If our unitholders sell common units, they will recognize a gain or loss for U.S. federal income tax purposes equal to the difference between the amount realized and their tax basis in those common units. Because distributions in excess of their allocable share of our net taxable income decrease their tax basis in their common units, the amount, if any, of such prior excess distributions with respect to the common units a unitholder sells will, in effect, become taxable income to the unitholder if it sells such common units at a price greater than its tax basis in those common units, even if the price received is less than its original cost. Furthermore, a substantial portion of the amount realized on a sale of common units, whether or not representing gain, may be taxed as ordinary income due to potential recapture of depreciation deductions. Thus, selling unitholders may recognize both ordinary income and capital loss from the sale of their units if the amount realized on a sale of their units is less than their adjusted basis in the units. Net capital loss may only offset capital gains and, in the case of individuals, up to $3,000 of ordinary income per year. In the taxable period in which a selling unitholder sells their units, they may recognize ordinary income from our allocations of income and gain to them prior to the sale and from recapture items that generally cannot be offset by any capital loss recognized upon the sale of units. In addition, because the amount realized
includes a unitholder’s share of our nonrecourse liabilities, a unitholder that sells common units, may incur a tax liability in excess of the amount of cash received from the sale.
Certain actions that we may take, such as issuing additional units, may increase the U.S. federal income tax liability of unitholders.
In the event we issue additional units or engage in certain other transactions in the future, the allocable share of nonrecourse liabilities allocated to the unitholders will be recalculated to take into account our issuance of any additional units. Any reduction in a unitholder’s share of our nonrecourse liabilities will be treated as a distribution of cash to that unitholder and will result in a corresponding tax basis reduction in a unitholder’s units. A deemed cash distribution may, under certain circumstances, result in the recognition of taxable gain by a unitholder, to the extent that the deemed cash distribution exceeds such unitholder’s tax basis in its units. In addition, the U.S. federal income tax liability of a unitholder could be increased if we take advantage of debt reduction opportunities (e.g., debt exchanges, debt repurchases or modifications of existing debt), dispose of assets or make a future offering of units and use the proceeds in a manner that does not produce substantial additional deductions, such as (i) to repay indebtedness currently outstanding or (ii) to acquire property that is not eligible for depreciation or amortization for U.S. federal income tax purposes or that is depreciable or amortizable at a rate significantly slower than the rate currently applicable to our existing assets.

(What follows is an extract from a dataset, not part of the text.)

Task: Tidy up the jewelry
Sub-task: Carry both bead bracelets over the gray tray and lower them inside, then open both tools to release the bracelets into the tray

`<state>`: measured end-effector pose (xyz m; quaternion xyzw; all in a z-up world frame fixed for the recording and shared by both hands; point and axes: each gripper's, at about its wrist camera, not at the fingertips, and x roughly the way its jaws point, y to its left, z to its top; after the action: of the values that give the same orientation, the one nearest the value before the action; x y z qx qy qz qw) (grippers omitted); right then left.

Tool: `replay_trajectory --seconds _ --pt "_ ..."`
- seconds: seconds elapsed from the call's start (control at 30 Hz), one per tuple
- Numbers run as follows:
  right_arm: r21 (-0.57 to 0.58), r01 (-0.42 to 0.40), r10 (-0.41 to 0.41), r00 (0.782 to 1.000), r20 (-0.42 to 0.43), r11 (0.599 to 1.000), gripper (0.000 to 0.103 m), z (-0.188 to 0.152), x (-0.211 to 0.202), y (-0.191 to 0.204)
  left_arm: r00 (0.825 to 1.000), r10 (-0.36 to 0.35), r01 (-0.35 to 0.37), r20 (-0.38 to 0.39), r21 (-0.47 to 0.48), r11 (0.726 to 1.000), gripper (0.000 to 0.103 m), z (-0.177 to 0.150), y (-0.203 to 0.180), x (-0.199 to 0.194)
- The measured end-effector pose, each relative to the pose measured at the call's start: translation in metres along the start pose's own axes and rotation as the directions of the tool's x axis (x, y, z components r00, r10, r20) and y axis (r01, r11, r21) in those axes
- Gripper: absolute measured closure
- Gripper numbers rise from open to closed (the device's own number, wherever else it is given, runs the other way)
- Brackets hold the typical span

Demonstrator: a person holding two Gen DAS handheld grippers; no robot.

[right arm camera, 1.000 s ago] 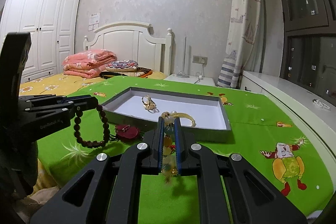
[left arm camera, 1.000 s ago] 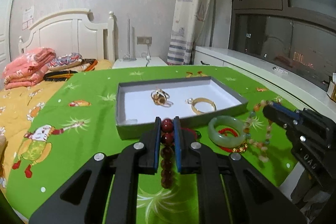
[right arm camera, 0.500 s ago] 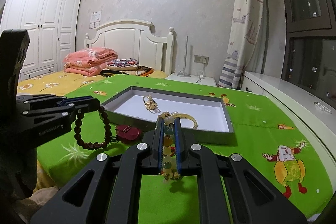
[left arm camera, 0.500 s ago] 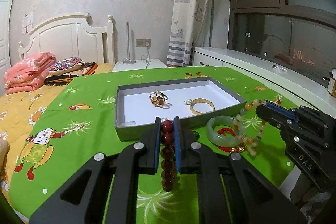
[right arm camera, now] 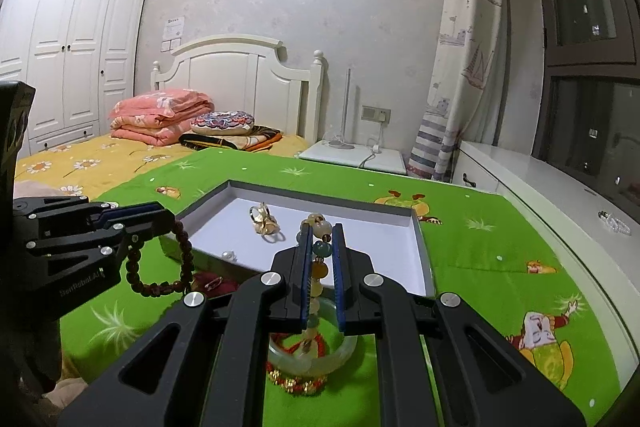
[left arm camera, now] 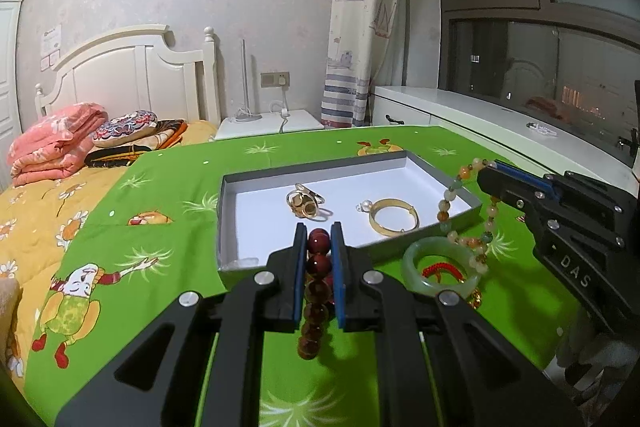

There are limits on the deductibility of losses that may adversely affect unitholders.
In the case of taxpayers subject to the passive loss rules (generally, individuals, closely-held corporations and regulated investment companies), any losses generated by us will only be available to offset our future income and cannot be used to offset income from other activities, including other passive activities or investments. Unused losses may be deducted when the unitholder disposes of the unitholder’s entire investment in us in a fully taxable transaction with an unrelated party. A unitholder’s share of our net passive income may be offset by unused losses from us carried over from prior years, but not by losses from other passive activities, including losses from other publicly traded partnerships. Further, excluding the temporary impact of the CARES Act, in addition to the other limitations described above, non-corporate taxpayers may only deduct business losses up to the gross income or gain attributable to such trade or business plus $250,000 ($500,000 for unitholders filing jointly). Amounts that may not be deducted in a taxable year may be carried forward into the following taxable year. This limitation shall be applied after the passive losslimitations and, unless amended, applies only to taxable years beginning prior to December 31, 2025.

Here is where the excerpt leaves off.